## [Exercise objective]
Match on the string "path" in the entries below and return every matching line.

(Records from a data collection)
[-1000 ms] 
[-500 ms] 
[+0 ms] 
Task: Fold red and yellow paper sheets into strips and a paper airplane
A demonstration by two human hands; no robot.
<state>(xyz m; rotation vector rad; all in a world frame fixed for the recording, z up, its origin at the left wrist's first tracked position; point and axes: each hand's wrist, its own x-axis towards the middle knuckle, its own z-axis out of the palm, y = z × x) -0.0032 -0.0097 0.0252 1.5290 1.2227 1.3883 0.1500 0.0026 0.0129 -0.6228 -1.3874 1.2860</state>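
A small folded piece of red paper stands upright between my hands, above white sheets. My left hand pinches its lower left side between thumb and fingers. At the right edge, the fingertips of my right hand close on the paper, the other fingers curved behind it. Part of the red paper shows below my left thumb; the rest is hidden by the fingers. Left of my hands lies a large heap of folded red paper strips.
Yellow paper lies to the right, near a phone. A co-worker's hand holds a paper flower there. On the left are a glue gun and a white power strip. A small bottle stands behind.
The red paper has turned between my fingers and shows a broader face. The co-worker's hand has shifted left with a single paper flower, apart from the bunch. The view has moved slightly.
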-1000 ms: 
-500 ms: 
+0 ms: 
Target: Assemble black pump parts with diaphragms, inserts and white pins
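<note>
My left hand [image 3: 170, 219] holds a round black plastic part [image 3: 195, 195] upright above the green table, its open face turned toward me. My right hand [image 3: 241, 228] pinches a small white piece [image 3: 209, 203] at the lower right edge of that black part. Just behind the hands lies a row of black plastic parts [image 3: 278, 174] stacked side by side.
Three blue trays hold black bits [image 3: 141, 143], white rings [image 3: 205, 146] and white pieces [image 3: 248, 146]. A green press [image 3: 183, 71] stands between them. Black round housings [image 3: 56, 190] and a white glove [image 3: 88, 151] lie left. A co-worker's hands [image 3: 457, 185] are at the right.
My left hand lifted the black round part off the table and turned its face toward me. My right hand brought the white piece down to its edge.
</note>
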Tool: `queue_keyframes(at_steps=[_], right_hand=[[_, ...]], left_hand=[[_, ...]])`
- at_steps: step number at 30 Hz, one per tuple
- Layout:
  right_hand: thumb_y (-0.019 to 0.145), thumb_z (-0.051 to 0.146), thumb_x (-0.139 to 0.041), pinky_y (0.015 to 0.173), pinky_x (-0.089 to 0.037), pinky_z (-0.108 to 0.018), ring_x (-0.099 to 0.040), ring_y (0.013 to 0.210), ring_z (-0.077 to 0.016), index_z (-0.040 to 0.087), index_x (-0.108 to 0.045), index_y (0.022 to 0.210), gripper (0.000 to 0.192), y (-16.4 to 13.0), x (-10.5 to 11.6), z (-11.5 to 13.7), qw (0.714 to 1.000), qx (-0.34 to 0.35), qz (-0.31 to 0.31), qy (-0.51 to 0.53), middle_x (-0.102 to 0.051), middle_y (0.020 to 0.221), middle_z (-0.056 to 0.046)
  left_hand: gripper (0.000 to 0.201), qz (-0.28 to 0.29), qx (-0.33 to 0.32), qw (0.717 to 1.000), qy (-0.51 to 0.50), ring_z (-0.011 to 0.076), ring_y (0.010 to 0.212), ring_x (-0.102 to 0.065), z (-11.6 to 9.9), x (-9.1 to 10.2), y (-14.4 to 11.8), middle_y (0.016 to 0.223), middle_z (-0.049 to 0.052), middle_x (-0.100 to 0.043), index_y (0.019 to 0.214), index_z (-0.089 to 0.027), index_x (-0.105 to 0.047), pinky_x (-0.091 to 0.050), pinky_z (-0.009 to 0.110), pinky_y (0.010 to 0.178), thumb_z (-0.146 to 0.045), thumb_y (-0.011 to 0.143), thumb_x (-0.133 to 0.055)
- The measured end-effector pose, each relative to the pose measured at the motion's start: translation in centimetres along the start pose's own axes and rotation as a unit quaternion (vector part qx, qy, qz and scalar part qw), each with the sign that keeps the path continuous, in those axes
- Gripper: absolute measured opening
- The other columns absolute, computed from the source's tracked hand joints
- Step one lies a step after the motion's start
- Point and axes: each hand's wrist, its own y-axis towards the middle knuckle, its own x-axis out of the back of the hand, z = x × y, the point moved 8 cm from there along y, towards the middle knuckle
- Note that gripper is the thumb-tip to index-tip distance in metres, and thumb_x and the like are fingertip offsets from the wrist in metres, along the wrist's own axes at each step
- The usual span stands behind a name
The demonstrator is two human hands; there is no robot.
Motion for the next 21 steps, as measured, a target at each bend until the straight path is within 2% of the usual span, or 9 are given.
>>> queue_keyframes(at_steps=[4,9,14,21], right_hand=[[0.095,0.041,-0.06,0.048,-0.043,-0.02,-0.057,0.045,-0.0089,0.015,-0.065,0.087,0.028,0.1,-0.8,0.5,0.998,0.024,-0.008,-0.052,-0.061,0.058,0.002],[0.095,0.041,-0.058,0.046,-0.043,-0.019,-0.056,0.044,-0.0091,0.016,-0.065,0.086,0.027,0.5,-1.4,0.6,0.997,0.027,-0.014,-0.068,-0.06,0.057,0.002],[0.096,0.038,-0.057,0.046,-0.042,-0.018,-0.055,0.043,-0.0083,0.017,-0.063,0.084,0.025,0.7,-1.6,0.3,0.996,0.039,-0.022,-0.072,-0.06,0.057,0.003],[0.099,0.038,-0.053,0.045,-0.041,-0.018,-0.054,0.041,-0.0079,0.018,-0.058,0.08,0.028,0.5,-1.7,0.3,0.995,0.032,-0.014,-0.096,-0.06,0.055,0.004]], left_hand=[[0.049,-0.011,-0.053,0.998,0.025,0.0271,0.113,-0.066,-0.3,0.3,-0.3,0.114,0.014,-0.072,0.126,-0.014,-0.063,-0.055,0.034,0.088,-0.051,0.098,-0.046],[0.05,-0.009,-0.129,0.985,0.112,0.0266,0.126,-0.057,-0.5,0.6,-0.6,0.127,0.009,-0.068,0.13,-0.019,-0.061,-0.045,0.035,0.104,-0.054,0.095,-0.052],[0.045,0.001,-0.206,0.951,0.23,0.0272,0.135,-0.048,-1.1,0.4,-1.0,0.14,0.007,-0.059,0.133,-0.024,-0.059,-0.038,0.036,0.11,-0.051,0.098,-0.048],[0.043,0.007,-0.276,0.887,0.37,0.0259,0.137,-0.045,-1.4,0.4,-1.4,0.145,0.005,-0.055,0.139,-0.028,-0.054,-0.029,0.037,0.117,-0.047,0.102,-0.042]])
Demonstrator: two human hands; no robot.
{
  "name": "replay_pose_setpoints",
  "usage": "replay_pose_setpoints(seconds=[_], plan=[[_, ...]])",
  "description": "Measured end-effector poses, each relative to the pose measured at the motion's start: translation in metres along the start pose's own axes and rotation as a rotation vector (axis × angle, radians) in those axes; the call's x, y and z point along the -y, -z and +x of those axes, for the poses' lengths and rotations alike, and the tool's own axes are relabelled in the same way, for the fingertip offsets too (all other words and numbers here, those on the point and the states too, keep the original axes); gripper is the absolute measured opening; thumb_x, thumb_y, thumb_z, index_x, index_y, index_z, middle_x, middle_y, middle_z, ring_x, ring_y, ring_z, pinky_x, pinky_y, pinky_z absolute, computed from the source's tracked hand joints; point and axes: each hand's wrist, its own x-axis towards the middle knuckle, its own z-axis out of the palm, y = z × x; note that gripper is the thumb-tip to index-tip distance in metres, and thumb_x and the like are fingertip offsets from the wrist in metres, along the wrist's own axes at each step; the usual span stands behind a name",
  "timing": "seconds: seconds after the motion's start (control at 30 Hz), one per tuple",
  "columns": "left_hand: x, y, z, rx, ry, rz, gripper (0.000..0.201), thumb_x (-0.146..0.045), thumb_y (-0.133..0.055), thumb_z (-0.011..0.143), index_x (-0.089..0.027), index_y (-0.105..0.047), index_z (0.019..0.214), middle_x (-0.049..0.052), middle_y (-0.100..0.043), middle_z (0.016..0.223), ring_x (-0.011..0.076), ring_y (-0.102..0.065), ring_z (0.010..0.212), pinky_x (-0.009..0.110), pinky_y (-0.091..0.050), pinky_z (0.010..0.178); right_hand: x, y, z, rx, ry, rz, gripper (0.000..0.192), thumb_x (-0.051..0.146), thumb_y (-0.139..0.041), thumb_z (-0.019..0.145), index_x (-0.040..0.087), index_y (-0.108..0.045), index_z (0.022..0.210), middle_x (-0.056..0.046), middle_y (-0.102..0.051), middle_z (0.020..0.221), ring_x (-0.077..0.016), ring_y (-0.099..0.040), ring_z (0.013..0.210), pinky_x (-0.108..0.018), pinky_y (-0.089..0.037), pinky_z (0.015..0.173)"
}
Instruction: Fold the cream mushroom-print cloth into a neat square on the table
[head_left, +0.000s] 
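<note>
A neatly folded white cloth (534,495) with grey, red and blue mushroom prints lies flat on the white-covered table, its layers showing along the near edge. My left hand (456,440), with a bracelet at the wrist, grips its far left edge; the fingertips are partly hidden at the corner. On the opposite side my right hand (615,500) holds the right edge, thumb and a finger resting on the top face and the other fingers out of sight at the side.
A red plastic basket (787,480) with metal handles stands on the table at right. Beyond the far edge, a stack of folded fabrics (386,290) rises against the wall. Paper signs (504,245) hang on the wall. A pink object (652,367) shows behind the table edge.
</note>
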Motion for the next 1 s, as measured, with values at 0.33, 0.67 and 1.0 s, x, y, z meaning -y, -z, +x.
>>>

## [Solution to the exercise]
- The measured end-effector pose, each relative to the pose measured at the motion's start: translation in centimetres along the start pose's own axes and rotation as a unit quaternion (vector part qx, qy, qz and scalar part qw), each with the sign that keeps the path continuous, in those axes
Motion for the next 21 steps, as measured, a target at each bend until the straight path is within 2% of the usual span, or 9 are given.

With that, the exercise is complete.